Izuku grabs a fistful of his shirt, like he’s worried Katsuki might pull away, and yanks him closer. Katsuki makes a low sound in his throat, surprised maybe, or just overwhelmed, and immediately tangles his hand in the back of Izuku’s hair, kissing back like he’s making up for every second he wasn’t allowed to.
It deepens fast. No space or air, years of held-back want finally crashing loose all at once, urgent and late. Katsuki doesn’t kiss pretty. He kisses like he’s trying to erase every second Izuku ever looked away. Like he’s fending off all the ghosts with his mouth.
Izuku shifts, knees bumping, trying to get closer. Katsuki leans in harder, chasing the heat of his tongue, and they both nearly overbalance, Izuku laughing into the kiss like a wordless apology, except he doesn’t stop kissing him, so he’s clearly not that sorry.
Thud.
The box of condoms slips from where it was still tucked between them and hits the floor with a dull, traitorous flop.
They both freeze.
Katsuki glares down at the box.
Izuku snorts. Chokes on it.
“Great,” he mutters. “Very romantic.”
Katsuki groans, pinches the bridge of his nose. But Izuku is smiling.
His hands are still tugging on Katsuki’s shirt. And Katsuki’s fingers are still tangled in his hair. And somehow that stupid little cardboard box on the floor just confirms it. How long they waited, how dumb they were, and how right this is, now that they finally shut up and got here.
Izuku nudges it with his sock.
“…So,” he says, a little breathless and stupid with adrenaline. “You gonna teach me how to use those now?”
Katsuki groans. “Izuku.”
“I mean, you bought them, might as well.”
“We already established that neither of us knows what the fuck we’re doing.”
Izuku makes a thoughtful noise. “Might just regift them, then.”
Katsuki sits back, scowling. “No, you’re not.”
Izuku shrugs. “Could be useful. I mean— All Might, maybe? Guy’s still got moves.”
Katsuki flinches like he’s been electrocuted. “Oh my god, shut the fuck up. We’re not— Don’t. We are not talking about that.”
Izuku’s already lit up, full of way too much energy for someone who just kissed like he was starving.
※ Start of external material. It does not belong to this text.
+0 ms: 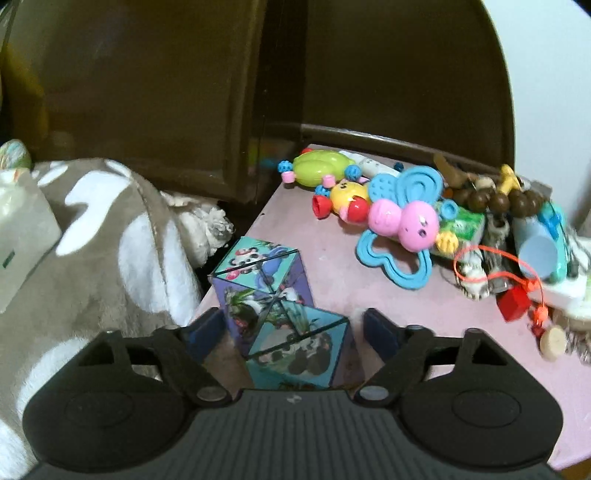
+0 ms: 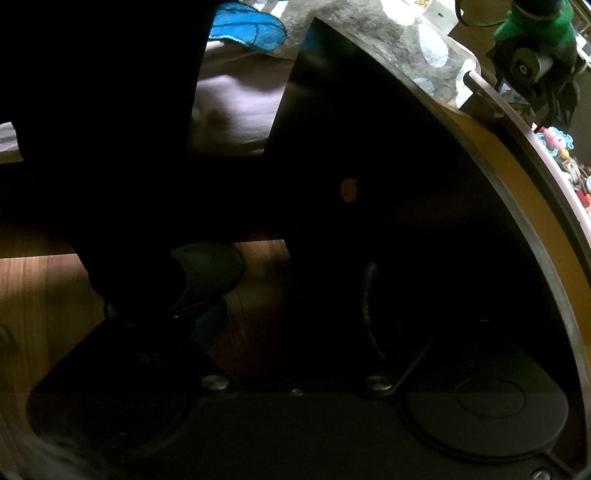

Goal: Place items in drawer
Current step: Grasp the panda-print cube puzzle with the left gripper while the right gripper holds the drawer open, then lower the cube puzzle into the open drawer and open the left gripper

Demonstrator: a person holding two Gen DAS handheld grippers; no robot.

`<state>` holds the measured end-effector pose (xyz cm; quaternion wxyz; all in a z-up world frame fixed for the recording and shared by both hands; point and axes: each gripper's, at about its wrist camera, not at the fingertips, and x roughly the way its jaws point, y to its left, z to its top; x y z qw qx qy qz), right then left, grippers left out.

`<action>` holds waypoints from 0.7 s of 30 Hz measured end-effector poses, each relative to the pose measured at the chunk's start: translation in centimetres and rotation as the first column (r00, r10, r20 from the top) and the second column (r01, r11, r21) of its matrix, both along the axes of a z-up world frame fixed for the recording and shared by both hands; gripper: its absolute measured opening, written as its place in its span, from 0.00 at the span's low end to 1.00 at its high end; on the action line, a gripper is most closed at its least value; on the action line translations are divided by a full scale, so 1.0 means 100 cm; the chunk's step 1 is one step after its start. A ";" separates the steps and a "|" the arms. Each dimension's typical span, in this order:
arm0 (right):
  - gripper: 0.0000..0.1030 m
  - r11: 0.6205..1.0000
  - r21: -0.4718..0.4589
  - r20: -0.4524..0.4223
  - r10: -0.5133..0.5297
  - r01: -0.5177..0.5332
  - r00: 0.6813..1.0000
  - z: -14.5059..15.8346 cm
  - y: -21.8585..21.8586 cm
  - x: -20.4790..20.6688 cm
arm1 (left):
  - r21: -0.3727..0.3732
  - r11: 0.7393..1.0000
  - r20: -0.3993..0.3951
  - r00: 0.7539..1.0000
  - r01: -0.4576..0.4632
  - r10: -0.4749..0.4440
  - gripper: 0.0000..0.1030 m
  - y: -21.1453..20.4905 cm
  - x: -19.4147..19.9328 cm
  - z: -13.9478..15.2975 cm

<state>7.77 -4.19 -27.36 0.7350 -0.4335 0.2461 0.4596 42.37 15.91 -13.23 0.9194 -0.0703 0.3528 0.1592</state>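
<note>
Between the wide-spread fingers of the left tool (image 1: 293,326) sits the panda cube (image 1: 282,314), untouched.

We see a grey-brown blanket (image 1: 110,236) with white patches bunched up against the left edge of the pink table (image 1: 436,314). A white box (image 1: 22,232) lies on the blanket at the far left, and a crumpled white cloth (image 1: 207,225) sits between the blanket and the dark brown cabinet (image 1: 166,92) behind. A pale wall (image 1: 554,92) shows at the upper right. In the right wrist view, a wooden floor (image 2: 33,291) runs below, mostly in shadow, with a dark slipper (image 2: 210,269) resting on it. A blue slipper (image 2: 247,29) lies near the top, and a pale sheet (image 2: 236,107) spreads under it.
</note>
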 end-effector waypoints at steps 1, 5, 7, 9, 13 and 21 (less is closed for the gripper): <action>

“Alright, alright,” he says, hands raised in surrender. “I’ll keep them.”
Katsuki rubs his face like he regrets every life choice that led to this moment. “We’ll figure it out,” he mutters.
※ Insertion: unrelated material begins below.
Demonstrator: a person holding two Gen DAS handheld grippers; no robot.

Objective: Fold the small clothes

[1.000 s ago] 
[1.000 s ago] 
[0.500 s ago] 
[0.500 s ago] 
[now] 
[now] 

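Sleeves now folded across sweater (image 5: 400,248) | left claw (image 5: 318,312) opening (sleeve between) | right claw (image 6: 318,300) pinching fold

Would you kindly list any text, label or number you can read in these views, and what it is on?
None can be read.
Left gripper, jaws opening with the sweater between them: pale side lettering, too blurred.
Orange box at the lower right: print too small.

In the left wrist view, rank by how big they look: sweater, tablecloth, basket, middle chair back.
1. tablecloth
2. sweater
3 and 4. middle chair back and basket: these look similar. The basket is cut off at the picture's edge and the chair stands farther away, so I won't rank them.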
Izuku’s smile only brightens.
Not just any smile. That grin. The one Izuku gets when he’s got some fucked up, overly hopeful, absolutely insane idea.
Katsuki knows it. Knows it down to his bones. Sees it forming and immediately thinks, fuck no. Not that look.
“No,” he says, sharp.
Izuku tilts his head, all innocent. “What? I didn’t say anything.”
“Not right now.”
“Why not?” Izuku’s already leaning in again, annoyingly chipper. “It’s Christmas! It’s cold and festive and romantic— this is, like, prime time.”
Katsuki groans, dragging a hand down his face. “Deku, we just kissed for the first time and now you wanna skip straight to sex?”
Izuku shrugs, breezy. “We’ve got years to make up for. Time’s a-tickin.”
Katsuki just stares at him. Bleary. Betrayed.
“Jesus Christ, what am I gonna do with you,” he mutters. “This is a mistake. Maybe I’m not actually in love with you.”
Izuku freezes.
Eyes wide.
“…Wait. You love me?”
Katsuki blinks.
Looks at him like he’s stupid.
Then throws both hands in the air. “Fucking obviously.”